论文标题
每个组合多面体都可以随着重叠而展开
Every Combinatorial Polyhedron Can Unfold with Overlap
论文作者
论文摘要
Ghomi证明,每个凸多面体都可以通过仿射转化伸展,以使其对网的边缘不包裹[GHO14]。网是一个简单的平面多边形;特别是,它不会自我掩盖。人们可以将他的结果视为确定每个组合多面体都有一个指标实现,可以展开网络。 约瑟夫·马尔基维奇(Joseph Malkevitch 重叠。
Ghomi proved that every convex polyhedron could be stretched via an affine transformation so that it has an edge-unfolding to a net [Gho14]. A net is a simple planar polygon; in particular, it does not self-overlap. One can view his result as establishing that every combinatorial polyhedron has a metric realization that allows unfolding to a net.
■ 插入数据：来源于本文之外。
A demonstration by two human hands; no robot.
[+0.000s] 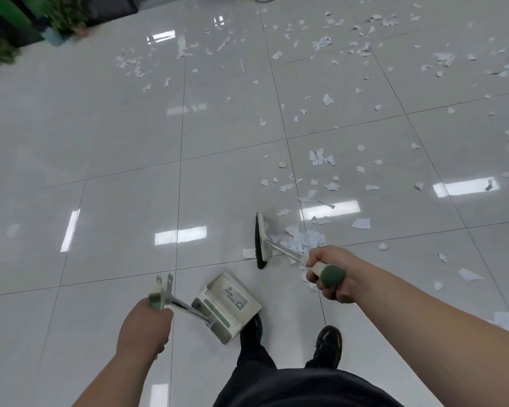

Joseph Malkevitch asked if the reverse holds (in some sense of ``reverse"): Is there a combinatorial polyhedron such that, for every metric realization P in R^3, and for every spanning cut-tree T, P cut by T unfolds to a net? In this note we prove the answer is NO: every combinatorial polyhedron has a realization and a cut-tree that unfolds the polyhedron with overlap.